[Stored data]
• • • • •
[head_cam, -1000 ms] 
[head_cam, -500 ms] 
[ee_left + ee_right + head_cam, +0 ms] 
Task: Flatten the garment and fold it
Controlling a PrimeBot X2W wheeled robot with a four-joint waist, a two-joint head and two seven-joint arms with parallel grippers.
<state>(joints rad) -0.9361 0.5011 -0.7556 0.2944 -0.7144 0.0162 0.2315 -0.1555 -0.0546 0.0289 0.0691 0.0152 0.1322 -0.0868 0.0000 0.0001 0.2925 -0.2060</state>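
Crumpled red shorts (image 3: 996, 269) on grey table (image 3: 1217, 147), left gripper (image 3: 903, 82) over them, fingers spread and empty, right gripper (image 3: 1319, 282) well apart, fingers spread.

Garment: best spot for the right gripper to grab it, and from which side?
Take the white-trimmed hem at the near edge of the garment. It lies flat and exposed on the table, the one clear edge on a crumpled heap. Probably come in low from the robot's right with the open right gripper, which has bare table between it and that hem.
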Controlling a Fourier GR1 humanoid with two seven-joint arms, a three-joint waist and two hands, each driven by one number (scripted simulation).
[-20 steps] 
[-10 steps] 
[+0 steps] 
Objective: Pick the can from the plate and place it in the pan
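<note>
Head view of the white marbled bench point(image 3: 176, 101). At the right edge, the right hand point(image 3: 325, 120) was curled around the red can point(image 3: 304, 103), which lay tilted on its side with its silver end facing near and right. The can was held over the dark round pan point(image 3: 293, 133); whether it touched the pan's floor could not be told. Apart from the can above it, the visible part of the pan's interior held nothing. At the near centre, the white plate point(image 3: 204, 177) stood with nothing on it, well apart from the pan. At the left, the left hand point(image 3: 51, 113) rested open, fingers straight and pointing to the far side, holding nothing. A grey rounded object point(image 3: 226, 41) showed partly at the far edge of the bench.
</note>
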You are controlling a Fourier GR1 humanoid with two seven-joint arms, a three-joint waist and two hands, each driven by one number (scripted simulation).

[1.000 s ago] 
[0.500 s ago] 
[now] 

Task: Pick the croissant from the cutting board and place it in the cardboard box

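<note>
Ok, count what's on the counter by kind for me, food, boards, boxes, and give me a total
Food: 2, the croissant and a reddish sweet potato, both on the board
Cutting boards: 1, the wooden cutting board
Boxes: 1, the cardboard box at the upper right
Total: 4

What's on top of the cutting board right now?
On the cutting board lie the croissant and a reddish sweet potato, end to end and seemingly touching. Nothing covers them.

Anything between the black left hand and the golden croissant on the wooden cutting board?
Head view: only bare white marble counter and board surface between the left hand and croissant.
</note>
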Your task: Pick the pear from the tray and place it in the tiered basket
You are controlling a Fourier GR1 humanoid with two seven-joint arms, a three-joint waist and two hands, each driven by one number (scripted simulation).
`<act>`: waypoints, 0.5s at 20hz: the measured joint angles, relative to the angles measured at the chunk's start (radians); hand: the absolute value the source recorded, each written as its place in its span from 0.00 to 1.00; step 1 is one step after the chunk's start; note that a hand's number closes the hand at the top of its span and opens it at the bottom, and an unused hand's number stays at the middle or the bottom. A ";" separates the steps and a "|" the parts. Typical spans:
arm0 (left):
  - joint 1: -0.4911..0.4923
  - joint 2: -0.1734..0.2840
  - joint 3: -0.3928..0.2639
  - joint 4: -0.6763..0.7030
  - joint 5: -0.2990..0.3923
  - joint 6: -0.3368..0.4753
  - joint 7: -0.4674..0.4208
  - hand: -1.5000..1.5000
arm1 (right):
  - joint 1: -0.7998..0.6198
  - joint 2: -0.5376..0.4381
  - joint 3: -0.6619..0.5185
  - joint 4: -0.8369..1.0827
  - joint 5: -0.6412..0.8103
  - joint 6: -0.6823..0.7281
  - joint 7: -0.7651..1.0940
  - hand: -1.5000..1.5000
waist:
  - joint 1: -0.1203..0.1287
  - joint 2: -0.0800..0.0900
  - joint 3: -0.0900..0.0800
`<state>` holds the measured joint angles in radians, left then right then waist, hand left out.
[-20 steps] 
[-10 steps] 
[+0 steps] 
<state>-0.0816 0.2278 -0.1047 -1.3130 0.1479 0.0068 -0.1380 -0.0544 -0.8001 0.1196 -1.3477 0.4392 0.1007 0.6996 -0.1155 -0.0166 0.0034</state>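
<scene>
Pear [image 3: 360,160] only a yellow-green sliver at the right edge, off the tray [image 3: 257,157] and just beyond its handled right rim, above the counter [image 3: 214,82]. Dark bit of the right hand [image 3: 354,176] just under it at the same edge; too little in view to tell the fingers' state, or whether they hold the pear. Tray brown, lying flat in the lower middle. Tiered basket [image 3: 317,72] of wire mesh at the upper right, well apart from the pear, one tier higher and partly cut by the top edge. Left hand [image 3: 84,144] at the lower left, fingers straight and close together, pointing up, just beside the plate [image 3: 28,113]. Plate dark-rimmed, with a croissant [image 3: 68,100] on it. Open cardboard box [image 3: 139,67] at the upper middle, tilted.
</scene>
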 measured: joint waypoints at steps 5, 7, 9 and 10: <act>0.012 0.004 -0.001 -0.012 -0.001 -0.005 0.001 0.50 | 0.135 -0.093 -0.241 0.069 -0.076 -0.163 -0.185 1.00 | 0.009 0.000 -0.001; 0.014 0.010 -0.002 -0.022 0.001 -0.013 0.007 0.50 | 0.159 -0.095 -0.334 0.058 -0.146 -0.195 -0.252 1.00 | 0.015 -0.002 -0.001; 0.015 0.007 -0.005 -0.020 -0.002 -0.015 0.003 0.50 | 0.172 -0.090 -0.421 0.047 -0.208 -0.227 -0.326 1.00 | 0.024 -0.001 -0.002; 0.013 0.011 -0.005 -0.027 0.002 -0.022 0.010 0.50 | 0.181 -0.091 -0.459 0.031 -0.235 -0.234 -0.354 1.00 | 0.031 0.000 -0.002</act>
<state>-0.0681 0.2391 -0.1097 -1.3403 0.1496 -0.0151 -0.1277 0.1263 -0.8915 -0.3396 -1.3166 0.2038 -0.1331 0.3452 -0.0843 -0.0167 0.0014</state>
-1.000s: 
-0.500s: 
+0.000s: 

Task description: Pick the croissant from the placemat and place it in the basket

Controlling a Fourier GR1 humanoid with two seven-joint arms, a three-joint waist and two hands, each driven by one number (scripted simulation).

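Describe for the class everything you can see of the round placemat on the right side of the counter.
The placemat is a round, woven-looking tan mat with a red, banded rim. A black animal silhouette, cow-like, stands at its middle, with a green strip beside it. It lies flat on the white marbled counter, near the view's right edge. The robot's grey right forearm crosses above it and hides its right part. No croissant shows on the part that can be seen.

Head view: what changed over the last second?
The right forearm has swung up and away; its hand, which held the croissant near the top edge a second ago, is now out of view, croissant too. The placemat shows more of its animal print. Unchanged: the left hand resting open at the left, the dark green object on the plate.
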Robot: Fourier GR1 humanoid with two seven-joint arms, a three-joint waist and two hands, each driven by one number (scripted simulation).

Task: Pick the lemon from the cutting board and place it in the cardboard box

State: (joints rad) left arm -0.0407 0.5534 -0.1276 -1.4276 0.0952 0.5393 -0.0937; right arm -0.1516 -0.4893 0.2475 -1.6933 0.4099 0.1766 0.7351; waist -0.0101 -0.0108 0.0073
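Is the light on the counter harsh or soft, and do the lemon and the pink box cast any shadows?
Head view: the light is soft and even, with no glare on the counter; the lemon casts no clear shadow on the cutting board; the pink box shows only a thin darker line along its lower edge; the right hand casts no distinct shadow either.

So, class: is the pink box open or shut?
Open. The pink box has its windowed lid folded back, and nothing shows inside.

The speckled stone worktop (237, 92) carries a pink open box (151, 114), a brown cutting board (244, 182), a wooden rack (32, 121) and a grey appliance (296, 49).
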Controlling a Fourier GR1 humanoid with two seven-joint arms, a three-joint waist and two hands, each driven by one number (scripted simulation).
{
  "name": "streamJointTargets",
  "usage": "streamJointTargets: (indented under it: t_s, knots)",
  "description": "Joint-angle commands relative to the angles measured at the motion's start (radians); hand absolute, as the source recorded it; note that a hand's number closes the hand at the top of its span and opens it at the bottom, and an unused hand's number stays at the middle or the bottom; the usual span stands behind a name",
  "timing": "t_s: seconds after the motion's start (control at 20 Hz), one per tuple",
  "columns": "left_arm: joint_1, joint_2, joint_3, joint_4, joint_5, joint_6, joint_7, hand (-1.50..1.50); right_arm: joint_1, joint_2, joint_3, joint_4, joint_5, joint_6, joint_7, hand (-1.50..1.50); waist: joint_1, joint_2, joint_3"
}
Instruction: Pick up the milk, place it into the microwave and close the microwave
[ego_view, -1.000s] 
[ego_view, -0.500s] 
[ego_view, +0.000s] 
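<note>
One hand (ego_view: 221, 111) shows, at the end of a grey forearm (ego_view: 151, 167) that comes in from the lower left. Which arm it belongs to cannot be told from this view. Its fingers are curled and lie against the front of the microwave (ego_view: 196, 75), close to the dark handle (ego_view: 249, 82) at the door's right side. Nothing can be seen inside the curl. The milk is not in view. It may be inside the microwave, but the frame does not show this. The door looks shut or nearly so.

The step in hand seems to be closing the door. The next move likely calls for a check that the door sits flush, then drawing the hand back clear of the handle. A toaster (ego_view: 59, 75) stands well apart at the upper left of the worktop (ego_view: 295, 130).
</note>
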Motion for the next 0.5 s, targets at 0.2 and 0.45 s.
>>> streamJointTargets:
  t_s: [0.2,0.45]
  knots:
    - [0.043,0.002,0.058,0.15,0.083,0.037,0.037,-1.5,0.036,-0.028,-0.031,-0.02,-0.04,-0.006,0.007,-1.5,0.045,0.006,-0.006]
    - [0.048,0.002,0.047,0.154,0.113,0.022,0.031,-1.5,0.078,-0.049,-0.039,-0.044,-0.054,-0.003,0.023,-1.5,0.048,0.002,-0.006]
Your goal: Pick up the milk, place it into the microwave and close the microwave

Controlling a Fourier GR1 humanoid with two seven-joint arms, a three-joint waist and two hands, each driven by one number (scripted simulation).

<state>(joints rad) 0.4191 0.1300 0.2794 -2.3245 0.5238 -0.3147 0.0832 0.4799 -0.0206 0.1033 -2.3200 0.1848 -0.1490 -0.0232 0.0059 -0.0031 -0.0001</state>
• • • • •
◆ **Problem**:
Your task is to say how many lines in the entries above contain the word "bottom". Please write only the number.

◆ **Exercise solution**:
2